WHAT YOU HAVE TO DO. Restate word for word the lines in the listing below, starting at the line containing "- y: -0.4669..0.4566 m" and ending at the line containing "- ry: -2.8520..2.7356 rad", both included; leave out the rest.

DATA BLOCK.
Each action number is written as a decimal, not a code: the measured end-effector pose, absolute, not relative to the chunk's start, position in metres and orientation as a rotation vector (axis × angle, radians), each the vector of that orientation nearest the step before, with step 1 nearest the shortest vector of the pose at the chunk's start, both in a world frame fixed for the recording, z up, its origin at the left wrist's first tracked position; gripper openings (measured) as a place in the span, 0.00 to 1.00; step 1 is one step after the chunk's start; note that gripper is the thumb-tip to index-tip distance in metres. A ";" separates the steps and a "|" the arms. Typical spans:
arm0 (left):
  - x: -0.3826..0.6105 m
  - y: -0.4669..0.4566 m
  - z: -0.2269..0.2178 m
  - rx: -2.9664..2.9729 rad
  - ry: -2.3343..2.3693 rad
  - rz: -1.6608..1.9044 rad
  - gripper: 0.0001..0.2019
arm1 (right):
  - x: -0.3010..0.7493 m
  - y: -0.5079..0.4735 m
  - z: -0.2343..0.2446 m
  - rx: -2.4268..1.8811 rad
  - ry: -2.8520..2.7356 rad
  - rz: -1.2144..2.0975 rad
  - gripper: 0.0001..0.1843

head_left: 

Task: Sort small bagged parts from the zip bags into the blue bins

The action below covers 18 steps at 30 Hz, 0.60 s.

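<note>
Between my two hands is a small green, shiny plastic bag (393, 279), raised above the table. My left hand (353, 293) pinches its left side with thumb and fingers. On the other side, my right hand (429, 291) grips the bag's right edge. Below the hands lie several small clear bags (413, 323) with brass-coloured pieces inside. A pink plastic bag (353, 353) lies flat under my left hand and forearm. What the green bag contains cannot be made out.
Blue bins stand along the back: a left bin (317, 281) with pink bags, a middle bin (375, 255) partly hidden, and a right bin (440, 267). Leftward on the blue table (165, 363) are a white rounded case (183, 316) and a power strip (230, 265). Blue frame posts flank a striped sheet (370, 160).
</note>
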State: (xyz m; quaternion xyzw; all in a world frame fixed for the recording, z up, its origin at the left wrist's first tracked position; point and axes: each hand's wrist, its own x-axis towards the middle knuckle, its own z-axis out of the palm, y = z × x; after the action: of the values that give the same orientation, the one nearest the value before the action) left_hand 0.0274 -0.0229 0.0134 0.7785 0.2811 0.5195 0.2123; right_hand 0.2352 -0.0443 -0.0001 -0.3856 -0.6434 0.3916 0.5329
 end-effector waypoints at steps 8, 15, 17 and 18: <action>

REPLY.
  - y: -0.4669..0.4566 m
  - z: -0.2269..0.2178 m
  - rx: -2.9664..2.9729 rad
  - ry: -2.3343..2.3693 rad
  - rz: -1.6608..1.9044 rad
  - gripper: 0.0001..0.2019
arm1 (right):
  - x: -0.3010..0.7493 m
  - y: -0.5079..0.4735 m
  - z: -0.2343..0.2446 m
  - rx: -2.4268..1.8811 rad
  - ry: -2.8520..2.7356 rad

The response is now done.